The prime minister said the government was also reviving the cooperative banking system, and would pay special attention to horticulture, animal husbandry, cotton, sugarcane and other crops.

"We are trying to reach institutional credit to each and every farmer so that they are out of the clutches of moneylenders" he said.

"A National Fisheries Development Board has been set up to increase the livelihood of fishermen. Agricultural research is being improved and Krishi Vigyan Kendras will soon be functioning in every district of the country by the year end."

The above were the most optimistic economic prescriptions this economist turned politician Indian Prime Minister could offer.
Two years from that speech, the Indian Prime Minister, now faces a daily toll of debt ridden and suicidal farmers in rural India, with still no clue as to how to stop these suicides.
Despite his best intentions, he has failed, even as his Sensex Minister has his photograph taken with the top Indian industrialists, visiting foreign delegations, commerce and trade bodies, and his Cricket Minister celebrates the rise of Indian cricket.
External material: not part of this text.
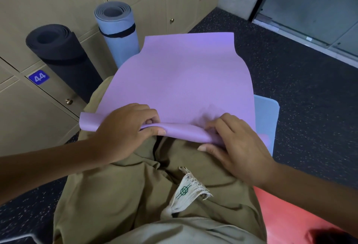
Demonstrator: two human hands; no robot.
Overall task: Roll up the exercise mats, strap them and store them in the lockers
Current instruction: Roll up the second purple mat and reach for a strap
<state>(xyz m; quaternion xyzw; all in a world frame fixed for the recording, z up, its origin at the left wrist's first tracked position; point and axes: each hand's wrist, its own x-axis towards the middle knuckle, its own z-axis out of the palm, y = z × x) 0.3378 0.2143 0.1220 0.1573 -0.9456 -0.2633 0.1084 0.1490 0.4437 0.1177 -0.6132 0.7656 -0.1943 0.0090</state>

Each year this budget has ensured that government books are balanced, Navratnas books are balanced, Industrialists books are balanced. Even while inflation is arrested, poverty alleviation measures are taken, and hypothetical small number of jobs are created in food retail, Call Centres and manufacturing urban centres.
But gaping holes are left in farmer books and the pages are removed from the accounts books of farmers.

Maybe the Indian Prime Minister is now planning to announce a Kisan Budget on 15 August 2007, where the Kisan Books of Incomes and Expenditure, will be balanced, and a new chapter of Indian independence, after six decades of one sided Sensex Budgets, will be opened for the prosperity of rural India. and this time there will be photos with farmers on pre Budget Day of 14 August 2007.